If Webber talks to a national newspaper the headlines cause furore. If he tries to talk to protestors, he is accused of seeking a confrontation. But if he keeps schtum he is “dodging” the issues.
I understand how newspapers work. I understand what sells them. Similar headlines and tactics paid off my mortgage, so I can’t be hypocritical. But I’d also say that it is no part of the job description of the Norwich City Sporting Director to help sell the Evening News.
So, what now? As always, sacking someone or driving him or her out would be the easy bit. It is what would come next that should scare those of us who worry more about our football club than the circulation of the local paper (under 5,000 I believe).
If Webber walks, the entire structure of the football operation would be rudderless at a critical time. If Delia jacks it in … no, that’s not going to happen, because she just wouldn’t.
Of course, the recruitment last summer failed. The most accurate appraisal of last summer’s purchases will be made after Tzolis, Sargent and Co have had a season in the Championship, but last summer was supposed to enable survival in the Premier League. It didn’t.
Nobody will be more aware of that and more pained by it than Webber. But the two horrid seasons in the Premier League must be put in the balance against two titles, achieved with some of the best football I’ve ever seen in the second tier.

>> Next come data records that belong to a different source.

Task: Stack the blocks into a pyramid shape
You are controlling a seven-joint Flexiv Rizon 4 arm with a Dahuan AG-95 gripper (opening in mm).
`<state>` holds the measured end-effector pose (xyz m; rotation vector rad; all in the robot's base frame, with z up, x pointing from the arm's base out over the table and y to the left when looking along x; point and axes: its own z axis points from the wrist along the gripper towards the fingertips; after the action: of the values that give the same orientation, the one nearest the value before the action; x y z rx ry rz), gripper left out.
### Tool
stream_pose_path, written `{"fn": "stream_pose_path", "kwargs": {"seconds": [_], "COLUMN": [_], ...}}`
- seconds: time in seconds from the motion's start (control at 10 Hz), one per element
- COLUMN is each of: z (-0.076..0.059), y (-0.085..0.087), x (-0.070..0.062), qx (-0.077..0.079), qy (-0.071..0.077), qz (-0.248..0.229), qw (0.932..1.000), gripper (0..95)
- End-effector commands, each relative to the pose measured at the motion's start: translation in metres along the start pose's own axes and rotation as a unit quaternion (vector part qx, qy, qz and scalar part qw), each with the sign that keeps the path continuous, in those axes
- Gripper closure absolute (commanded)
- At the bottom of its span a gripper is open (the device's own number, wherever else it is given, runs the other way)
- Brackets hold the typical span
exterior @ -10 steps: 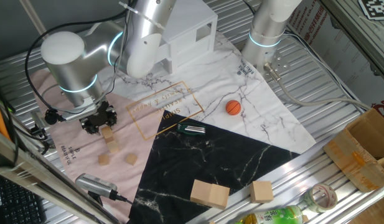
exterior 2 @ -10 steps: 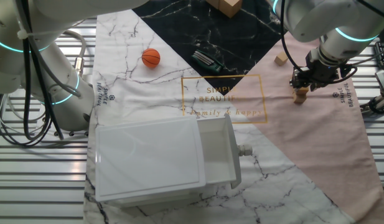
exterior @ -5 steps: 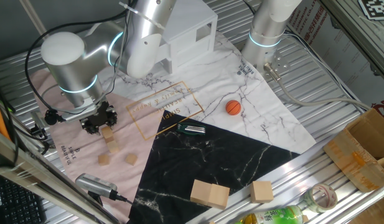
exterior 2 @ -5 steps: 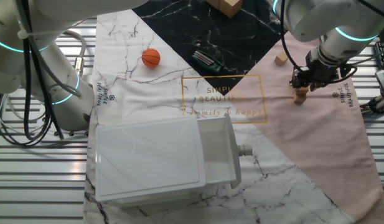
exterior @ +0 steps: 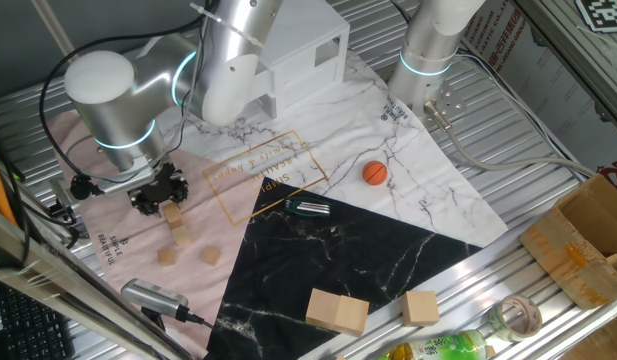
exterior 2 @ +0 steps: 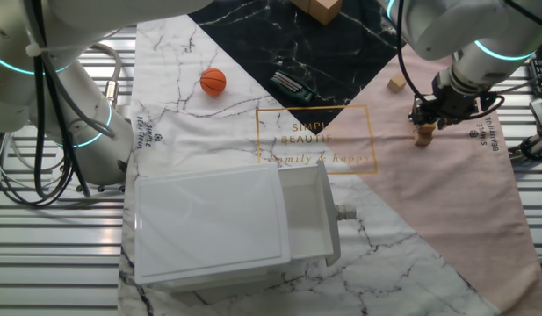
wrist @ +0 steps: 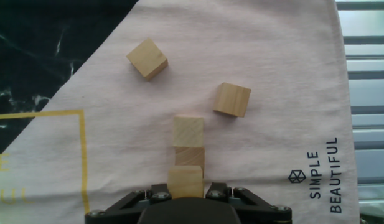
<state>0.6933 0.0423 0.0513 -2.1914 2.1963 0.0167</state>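
Observation:
In the hand view my gripper [wrist: 185,188] sits at the bottom edge with a small tan cube [wrist: 185,180] between its jaws, the jaws close against the cube's sides. Two more cubes [wrist: 188,131] [wrist: 190,155] lie in a row just beyond it on the pink cloth. Two loose cubes lie farther off, one [wrist: 232,99] to the right and one [wrist: 147,58] to the left. In one fixed view the gripper [exterior: 160,195] is low over the cloth with the cube [exterior: 173,213] under it. In the other fixed view the gripper [exterior 2: 426,119] is above the cube [exterior 2: 423,134]. A sixth cube is not visible.
An orange ball [exterior: 375,173] and a dark tool [exterior: 308,208] lie mid-table. Two large pale blocks [exterior: 337,311] [exterior: 421,307] sit at the front edge. A white drawer box [exterior 2: 227,224] stands open. A second arm's base [exterior: 428,50] is at the back.

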Motion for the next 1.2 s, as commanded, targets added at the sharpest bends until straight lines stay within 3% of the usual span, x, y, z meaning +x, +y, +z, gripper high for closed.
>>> {"fn": "stream_pose_path", "kwargs": {"seconds": [0.1, 0.2, 0.9, 1.2], "z": [-0.001, -0.003, -0.017, -0.032], "y": [0.0, 0.0, 0.003, -0.005], "x": [0.0, -0.001, -0.005, -0.027], "qx": [-0.003, -0.004, -0.011, -0.022], "qy": [0.001, 0.003, 0.006, 0.007], "qz": [0.001, 0.002, 0.015, 0.046], "qw": [1.0, 1.0, 0.9998, 0.9987], "gripper": [57.0, 38.0, 38.0, 38.0]}}
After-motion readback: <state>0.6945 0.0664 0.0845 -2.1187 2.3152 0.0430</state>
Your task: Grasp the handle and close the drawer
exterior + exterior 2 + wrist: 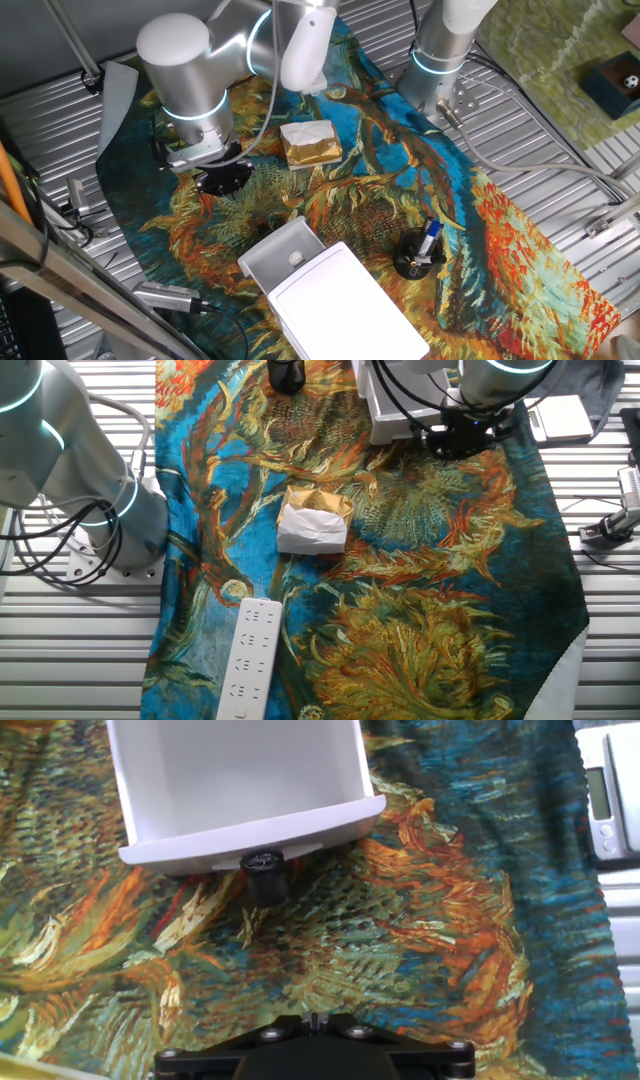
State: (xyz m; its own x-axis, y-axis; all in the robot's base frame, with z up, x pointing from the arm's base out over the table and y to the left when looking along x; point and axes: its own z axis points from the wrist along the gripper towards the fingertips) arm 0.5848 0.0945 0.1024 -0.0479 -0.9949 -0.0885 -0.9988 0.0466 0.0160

And the recruitment misses must be weighed against Emi, Teemu, Krul, Skipp …
To discuss the season in full, though, I’d have to quote huge tracts of Michael Bailey’s masterful autopsy on The Athletic site, and I admire it too much to plagiarise it. An inadequate precis is that we needed everything to go right, and not much of it did. So, as they say on Love Island, it is what it is. And as they say in football, we go again.
One of Webber’s clear strengths is his negotiating skills. The prices he has got other clubs to pay for our players have driven the Webberlution and transformed the club from where it was when he arrived in 2017.
The expensive revamp of Colney – much needed if we are to attract good kids and better senior players – is a symbol of the reconstruction of the whole club. Even a £30m Covid hit, which would surely have devastated the pre-2017 club, has been managed and survived.
Realistically, I think we might need two seasons to be truly competitive in the Championship. I might be wrong. Dean Smith’s 4-2-3-1 in recent games has suggested a way forward at last.
Meanwhile, we’ve just got to see this wretched season out.
If you think writing “Delia out” on a bedsheet, or swearing at Webber, will help, I’d agree – it might well help you deal with your anger.
It won’t help the club you care about, though. We have a mountain to climb. Again.